# TASK OBJECTIVE:
Repeat all the lines below exactly, but omit the pictures.

# DATA BLOCK:
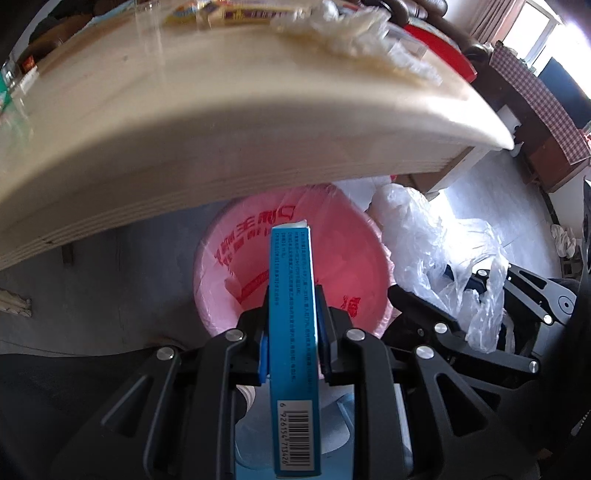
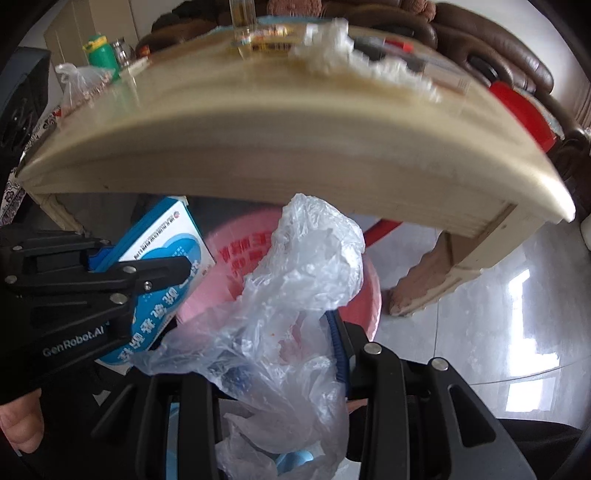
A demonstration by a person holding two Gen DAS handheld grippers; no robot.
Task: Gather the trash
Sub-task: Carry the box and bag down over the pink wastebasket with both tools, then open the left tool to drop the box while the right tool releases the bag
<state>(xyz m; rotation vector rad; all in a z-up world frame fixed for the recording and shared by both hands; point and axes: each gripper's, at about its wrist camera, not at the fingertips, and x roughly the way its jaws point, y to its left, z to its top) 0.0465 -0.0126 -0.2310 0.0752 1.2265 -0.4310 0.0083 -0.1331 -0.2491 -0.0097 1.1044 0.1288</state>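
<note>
Directly ahead in the left wrist view sits one pink-lined trash bin point(image 1: 295, 266) on the floor, partly under the edge of one pale wooden table point(image 1: 221, 122). The left gripper point(image 1: 291, 325) has its fingers clamped on one blue carton point(image 1: 293, 332), pinched by its two broad faces. The carton stands on edge, barcode end toward the camera, its long axis running straight out over the bin's mouth. Right of the bin, one clear plastic bag point(image 1: 443, 258) hangs from the right gripper point(image 1: 461, 295).

Next, in the right wrist view, the same bin point(image 2: 351, 295) lies ahead below the table point(image 2: 277, 147). The right gripper point(image 2: 277, 369) is closed on the crumpled plastic bag point(image 2: 288, 314), which billows upward over the bin and hides one finger; the blue pad point(image 2: 338, 350) of the other touches the film. Left of the bin, the left gripper point(image 2: 110, 273) holds the carton point(image 2: 166, 251), tilted with its far end toward the table's underside. Crumpled white tissues point(image 2: 328, 44) and one glass point(image 2: 243, 26) rest on the tabletop.
</note>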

# THE ANSWER:
A demonstration by a person holding two Gen DAS handheld grippers; no robot.
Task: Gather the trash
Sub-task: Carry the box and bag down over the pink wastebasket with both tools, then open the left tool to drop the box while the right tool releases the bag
<state>(xyz m; rotation vector rad; all in a z-up world frame fixed for the recording and shared by both hands; point and axes: each gripper's, at about its wrist camera, not at the fingertips, and x roughly the way its jaws point, y to its left, z to its top) 0.0465 -0.0126 -0.2310 0.0752 1.2265 -0.4310 0.0083 -0.1331 -0.2491 -0.0097 1.1044 0.1288</state>
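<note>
Directly ahead in the left wrist view sits one pink-lined trash bin point(image 1: 295, 266) on the floor, partly under the edge of one pale wooden table point(image 1: 221, 122). The left gripper point(image 1: 291, 325) has its fingers clamped on one blue carton point(image 1: 293, 332), pinched by its two broad faces. The carton stands on edge, barcode end toward the camera, its long axis running straight out over the bin's mouth. Right of the bin, one clear plastic bag point(image 1: 443, 258) hangs from the right gripper point(image 1: 461, 295).

Next, in the right wrist view, the same bin point(image 2: 351, 295) lies ahead below the table point(image 2: 277, 147). The right gripper point(image 2: 277, 369) is closed on the crumpled plastic bag point(image 2: 288, 314), which billows upward over the bin and hides one finger; the blue pad point(image 2: 338, 350) of the other touches the film. Left of the bin, the left gripper point(image 2: 110, 273) holds the carton point(image 2: 166, 251), tilted with its far end toward the table's underside. Crumpled white tissues point(image 2: 328, 44) and one glass point(image 2: 243, 26) rest on the tabletop.
</note>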

The response above is complete.